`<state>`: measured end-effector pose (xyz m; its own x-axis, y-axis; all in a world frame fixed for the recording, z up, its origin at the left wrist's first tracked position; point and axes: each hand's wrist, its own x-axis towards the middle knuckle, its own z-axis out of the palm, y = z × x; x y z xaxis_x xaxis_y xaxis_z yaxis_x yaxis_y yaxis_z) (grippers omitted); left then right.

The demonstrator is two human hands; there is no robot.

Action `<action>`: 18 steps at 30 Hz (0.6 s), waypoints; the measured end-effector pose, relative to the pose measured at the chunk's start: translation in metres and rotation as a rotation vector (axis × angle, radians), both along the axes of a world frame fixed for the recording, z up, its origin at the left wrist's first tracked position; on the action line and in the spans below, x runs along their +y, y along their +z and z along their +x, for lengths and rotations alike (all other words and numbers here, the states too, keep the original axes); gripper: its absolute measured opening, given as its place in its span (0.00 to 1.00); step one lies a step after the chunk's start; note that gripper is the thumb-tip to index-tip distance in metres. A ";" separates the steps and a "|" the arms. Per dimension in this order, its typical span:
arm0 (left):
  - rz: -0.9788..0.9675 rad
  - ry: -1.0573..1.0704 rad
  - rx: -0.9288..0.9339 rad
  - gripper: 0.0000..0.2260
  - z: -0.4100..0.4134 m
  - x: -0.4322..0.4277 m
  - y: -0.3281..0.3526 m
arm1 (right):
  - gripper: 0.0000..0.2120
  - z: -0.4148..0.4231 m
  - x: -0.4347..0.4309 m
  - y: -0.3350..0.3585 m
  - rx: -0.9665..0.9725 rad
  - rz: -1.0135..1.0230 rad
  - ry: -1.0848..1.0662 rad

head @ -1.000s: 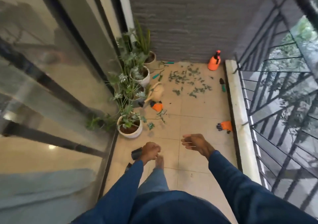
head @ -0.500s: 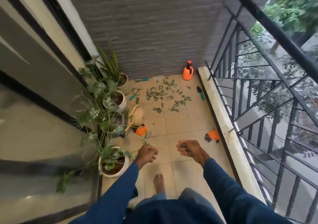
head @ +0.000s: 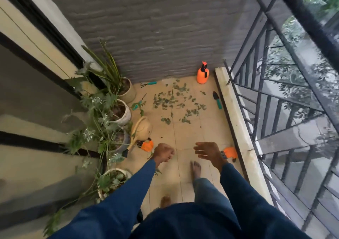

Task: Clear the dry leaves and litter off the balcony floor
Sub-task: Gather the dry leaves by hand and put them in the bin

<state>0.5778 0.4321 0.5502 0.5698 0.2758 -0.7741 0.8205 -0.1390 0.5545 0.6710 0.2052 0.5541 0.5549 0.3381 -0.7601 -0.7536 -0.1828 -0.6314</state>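
In front of the orange spray bottle [head: 202, 74], dry leaves [head: 174, 102] lie scattered on the balcony floor [head: 190, 130] — well apart from both hands. Farther from the bottle, the left hand [head: 163, 153] has its grip curled closed on nothing; the right hand [head: 207, 151] has its grip spread.

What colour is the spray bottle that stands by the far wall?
The spray bottle is orange, with a black pump top. The head view, the only one, shows it clearly.

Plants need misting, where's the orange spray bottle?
Head view: the orange spray bottle stands in the far right corner by the grey wall, beyond the scattered leaves.
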 end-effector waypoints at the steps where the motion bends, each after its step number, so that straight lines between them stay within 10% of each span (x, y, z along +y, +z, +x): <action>1: -0.012 0.004 0.010 0.08 0.014 0.000 0.000 | 0.12 0.018 0.004 0.001 -0.006 0.006 0.016; 18: -0.083 0.120 0.136 0.09 0.227 0.054 -0.026 | 0.08 0.246 0.082 -0.037 0.132 -0.134 0.072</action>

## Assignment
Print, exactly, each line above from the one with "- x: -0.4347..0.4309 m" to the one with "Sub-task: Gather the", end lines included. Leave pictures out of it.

## Task result
  - x: -0.4347..0.4309 m
  - y: -0.3350..0.3585 m
  - rx: -0.9665..0.9725 rad
  - rz: -1.0135..1.0230 rad
  - ry: -1.0848..1.0662 rad

head @ -1.000s: 
head @ -0.500s: 
head @ +0.000s: 

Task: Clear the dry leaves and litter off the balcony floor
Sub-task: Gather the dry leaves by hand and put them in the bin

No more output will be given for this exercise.